#### What is expected:
Copy the complete listing that follows, letter for letter.

····················

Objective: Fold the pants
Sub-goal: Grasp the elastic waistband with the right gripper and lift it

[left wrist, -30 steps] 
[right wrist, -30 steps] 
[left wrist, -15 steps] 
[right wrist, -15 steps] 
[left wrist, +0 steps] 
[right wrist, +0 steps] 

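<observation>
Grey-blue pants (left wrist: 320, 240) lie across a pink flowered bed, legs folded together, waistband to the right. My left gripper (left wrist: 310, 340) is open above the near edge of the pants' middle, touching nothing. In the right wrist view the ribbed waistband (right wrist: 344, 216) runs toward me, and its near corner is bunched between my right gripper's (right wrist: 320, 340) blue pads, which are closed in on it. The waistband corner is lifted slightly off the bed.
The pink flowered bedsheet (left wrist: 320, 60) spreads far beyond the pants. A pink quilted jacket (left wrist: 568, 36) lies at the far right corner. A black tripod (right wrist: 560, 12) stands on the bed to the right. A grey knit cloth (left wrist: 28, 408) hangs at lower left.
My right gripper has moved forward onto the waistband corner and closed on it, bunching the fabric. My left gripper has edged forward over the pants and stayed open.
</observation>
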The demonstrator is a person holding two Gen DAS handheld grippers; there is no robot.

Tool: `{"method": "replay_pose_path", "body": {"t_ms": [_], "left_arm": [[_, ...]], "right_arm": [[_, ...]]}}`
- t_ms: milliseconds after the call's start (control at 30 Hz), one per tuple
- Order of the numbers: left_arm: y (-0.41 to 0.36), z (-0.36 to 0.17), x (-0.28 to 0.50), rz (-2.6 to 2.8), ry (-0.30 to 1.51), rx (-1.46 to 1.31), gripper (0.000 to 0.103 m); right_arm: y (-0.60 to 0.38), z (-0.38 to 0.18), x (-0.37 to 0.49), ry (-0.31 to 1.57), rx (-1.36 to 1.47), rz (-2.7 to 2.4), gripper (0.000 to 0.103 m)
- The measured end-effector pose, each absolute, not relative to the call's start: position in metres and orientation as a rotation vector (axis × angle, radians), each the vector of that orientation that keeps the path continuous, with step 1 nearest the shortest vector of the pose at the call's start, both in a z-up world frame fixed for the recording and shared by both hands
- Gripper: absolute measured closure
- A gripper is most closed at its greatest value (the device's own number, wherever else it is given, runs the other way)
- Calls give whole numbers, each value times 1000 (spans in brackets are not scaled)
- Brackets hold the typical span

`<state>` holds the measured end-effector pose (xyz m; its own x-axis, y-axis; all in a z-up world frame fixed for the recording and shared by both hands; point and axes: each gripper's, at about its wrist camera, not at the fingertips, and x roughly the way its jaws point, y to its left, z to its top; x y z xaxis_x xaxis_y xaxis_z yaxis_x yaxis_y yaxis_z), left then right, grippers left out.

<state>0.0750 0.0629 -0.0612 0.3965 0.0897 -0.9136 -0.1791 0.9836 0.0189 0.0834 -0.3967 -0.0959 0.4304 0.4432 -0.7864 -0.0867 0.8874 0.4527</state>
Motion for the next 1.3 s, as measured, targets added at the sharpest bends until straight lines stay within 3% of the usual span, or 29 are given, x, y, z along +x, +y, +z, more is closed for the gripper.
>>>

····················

#### Written answer:
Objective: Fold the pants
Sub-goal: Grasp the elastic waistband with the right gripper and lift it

[left wrist, -30 steps] 
[right wrist, -30 steps] 
[left wrist, -15 steps] 
[right wrist, -15 steps] 
[left wrist, +0 steps] 
[right wrist, +0 steps] 

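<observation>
Grey-blue pants (left wrist: 320, 240) lie across a pink flowered bed, legs folded together, waistband to the right. My left gripper (left wrist: 310, 340) is open above the near edge of the pants' middle, touching nothing. In the right wrist view the ribbed waistband (right wrist: 344, 216) runs toward me, and its near corner is bunched between my right gripper's (right wrist: 320, 340) blue pads, which are closed in on it. The waistband corner is lifted slightly off the bed.
The pink flowered bedsheet (left wrist: 320, 60) spreads far beyond the pants. A pink quilted jacket (left wrist: 568, 36) lies at the far right corner. A black tripod (right wrist: 560, 12) stands on the bed to the right. A grey knit cloth (left wrist: 28, 408) hangs at lower left.
My right gripper has moved forward onto the waistband corner and closed on it, bunching the fabric. My left gripper has edged forward over the pants and stayed open.
</observation>
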The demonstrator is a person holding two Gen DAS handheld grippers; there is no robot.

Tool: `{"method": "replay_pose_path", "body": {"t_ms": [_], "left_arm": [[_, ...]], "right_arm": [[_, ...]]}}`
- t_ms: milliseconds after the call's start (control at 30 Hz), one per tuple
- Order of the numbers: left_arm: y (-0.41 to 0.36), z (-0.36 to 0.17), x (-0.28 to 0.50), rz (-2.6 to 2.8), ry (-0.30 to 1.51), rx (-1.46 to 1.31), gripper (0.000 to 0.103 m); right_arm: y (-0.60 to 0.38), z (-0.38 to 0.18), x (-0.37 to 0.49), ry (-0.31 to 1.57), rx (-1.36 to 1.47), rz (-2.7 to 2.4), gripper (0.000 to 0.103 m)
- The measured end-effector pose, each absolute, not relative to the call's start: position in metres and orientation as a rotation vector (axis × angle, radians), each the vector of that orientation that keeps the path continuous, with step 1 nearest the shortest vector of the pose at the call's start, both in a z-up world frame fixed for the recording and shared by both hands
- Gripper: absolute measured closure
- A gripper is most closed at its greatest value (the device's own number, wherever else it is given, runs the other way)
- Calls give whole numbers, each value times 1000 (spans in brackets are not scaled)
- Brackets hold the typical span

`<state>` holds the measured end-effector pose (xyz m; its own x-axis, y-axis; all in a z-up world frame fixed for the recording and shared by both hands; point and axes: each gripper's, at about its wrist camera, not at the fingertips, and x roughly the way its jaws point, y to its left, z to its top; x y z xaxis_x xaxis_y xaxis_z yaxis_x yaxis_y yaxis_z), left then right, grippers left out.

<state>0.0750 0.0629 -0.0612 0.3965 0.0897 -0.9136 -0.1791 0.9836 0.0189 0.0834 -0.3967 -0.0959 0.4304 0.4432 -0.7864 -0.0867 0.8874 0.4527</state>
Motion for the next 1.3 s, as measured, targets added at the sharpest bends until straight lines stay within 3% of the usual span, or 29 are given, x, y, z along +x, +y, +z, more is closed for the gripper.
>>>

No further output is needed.